While fuel economy is a some-teen to the gallon affair, with a 90-litre tank you’ll travel 500km between trips to the super-unleaded teat. Enough for most owners to only fill it up every five years or so, then.

VERDICT – Final thoughts and pick of the range

812 Superfast not crazy enough? Step this way, brave billionaires. One seat or two?

So, is the Monza the most pointless Ferrari ever? It lacks a smidge of practicality, and even on the deserted road of your fantasies, you can’t wring it out for fear of becoming a permanent fixture of the scenery you’re tearing past.

The Monza feels a like a bit of a riposte to naysayers who reckon supercars are now too liveable, too easy to drive, not scary or silly enough. Here’s a Ferrari that you can only drive on sunny days, and even if you’ve got an F1 track to yourself, it’ll still spit you off into the kitty litter if you look at the throttle pedal funny.

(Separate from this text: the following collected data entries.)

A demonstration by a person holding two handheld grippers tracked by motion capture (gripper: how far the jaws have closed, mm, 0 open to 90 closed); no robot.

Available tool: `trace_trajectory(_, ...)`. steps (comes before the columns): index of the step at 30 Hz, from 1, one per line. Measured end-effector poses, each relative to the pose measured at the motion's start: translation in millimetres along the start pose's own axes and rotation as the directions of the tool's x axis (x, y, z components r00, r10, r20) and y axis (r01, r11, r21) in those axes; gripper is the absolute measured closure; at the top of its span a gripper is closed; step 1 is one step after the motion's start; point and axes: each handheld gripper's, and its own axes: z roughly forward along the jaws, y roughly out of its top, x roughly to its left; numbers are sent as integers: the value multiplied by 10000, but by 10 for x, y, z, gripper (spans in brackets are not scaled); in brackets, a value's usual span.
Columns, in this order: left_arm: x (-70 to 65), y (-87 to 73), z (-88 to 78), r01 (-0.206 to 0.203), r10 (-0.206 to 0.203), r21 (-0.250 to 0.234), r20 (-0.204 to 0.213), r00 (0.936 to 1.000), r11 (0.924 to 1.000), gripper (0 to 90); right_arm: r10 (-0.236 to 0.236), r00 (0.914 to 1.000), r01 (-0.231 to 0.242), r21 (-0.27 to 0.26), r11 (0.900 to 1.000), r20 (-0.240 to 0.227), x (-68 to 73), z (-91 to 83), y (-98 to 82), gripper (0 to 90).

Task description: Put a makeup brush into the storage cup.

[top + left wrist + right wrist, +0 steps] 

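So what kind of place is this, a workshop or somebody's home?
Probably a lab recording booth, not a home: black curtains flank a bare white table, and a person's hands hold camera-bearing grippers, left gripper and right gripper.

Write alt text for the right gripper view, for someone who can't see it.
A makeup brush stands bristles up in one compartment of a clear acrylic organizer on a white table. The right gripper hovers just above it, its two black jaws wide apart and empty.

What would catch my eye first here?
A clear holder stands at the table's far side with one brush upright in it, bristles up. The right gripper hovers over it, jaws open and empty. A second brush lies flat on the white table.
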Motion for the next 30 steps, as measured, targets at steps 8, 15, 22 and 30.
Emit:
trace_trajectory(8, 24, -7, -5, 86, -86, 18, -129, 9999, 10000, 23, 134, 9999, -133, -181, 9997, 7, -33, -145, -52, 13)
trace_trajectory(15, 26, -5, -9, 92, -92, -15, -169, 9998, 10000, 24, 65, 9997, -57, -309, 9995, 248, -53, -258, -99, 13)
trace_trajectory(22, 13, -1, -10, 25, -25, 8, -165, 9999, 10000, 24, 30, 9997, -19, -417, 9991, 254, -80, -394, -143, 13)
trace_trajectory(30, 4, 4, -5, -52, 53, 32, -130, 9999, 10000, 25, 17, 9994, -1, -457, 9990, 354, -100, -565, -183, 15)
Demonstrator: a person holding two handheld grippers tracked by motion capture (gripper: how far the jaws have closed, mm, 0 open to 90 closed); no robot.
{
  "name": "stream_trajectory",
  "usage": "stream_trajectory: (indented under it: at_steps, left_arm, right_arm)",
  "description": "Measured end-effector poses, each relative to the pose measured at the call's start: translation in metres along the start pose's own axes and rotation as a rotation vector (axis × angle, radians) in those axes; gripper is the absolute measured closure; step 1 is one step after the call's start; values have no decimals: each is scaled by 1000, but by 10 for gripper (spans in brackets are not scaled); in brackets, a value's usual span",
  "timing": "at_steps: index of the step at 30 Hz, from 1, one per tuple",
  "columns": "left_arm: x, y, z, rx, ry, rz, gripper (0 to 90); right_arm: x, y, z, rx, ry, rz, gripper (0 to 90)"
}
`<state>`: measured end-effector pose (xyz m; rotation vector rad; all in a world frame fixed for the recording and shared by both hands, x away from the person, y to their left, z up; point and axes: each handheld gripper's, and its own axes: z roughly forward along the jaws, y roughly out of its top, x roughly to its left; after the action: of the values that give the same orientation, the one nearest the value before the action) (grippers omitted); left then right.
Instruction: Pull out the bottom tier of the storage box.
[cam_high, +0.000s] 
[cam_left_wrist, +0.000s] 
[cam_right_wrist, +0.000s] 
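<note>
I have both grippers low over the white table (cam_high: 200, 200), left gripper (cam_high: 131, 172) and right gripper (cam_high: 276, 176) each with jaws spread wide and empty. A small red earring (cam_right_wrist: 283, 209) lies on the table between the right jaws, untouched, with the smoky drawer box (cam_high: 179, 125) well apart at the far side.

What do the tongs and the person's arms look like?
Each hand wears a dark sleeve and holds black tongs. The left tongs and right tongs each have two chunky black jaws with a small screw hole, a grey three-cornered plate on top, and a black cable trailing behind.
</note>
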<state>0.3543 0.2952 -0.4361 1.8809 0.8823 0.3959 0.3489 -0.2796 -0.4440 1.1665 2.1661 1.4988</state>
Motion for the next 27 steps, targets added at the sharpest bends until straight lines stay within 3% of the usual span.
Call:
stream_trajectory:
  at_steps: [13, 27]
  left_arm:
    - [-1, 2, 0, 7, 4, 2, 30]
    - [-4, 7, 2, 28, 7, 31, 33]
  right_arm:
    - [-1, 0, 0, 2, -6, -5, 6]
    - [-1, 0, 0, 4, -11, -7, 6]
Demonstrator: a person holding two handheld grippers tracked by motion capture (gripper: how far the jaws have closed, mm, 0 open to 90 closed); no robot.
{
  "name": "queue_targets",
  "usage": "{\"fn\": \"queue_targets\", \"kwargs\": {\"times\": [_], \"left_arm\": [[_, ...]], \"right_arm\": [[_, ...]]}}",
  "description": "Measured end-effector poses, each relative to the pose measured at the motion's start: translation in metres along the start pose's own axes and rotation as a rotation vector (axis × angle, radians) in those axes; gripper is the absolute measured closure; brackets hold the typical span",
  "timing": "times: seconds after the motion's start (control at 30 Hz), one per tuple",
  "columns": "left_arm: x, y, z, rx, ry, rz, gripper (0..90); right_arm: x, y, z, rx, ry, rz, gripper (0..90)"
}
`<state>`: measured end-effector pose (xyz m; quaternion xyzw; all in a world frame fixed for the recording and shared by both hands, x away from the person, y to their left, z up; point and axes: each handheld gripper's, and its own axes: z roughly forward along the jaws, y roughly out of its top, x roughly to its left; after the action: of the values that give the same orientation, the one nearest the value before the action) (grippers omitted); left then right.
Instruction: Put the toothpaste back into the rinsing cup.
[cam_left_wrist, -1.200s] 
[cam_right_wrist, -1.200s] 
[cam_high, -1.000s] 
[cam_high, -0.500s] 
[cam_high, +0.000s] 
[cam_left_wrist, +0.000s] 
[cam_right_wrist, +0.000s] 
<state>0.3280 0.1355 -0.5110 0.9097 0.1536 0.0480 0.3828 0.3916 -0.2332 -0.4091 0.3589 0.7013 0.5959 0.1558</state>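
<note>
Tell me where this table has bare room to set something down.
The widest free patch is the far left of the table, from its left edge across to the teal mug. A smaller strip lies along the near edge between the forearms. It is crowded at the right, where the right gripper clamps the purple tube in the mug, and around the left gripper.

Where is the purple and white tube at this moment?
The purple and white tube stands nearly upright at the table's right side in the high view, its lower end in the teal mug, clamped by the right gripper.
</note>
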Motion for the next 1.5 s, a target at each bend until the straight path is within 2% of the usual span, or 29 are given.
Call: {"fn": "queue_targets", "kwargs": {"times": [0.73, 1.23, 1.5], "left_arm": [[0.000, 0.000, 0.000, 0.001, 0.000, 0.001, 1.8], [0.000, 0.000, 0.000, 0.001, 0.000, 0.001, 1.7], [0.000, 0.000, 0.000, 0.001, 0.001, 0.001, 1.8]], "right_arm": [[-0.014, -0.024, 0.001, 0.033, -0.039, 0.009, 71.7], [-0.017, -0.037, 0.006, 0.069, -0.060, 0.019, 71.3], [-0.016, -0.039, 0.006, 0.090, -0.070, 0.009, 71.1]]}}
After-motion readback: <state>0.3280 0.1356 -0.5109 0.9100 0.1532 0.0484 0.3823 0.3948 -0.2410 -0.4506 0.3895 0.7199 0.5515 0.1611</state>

It’s a wild, unsanitised, utterly unhinged device – one we can’t make a rational case for. Of course the money would be better spent on an 812 GTS for enjoying the engine noise in, a 355 Spider for Sunday morning thrashes, and a million quid’s worth of petrol and tyres.

But that’s not how the hyper-rich think. Most of the satisfaction in owning a Monza will come from simply acquiring something only a select few hundred Ferrari aficionados were chosen for. It’s a trinket, but don’t dare disrespect it.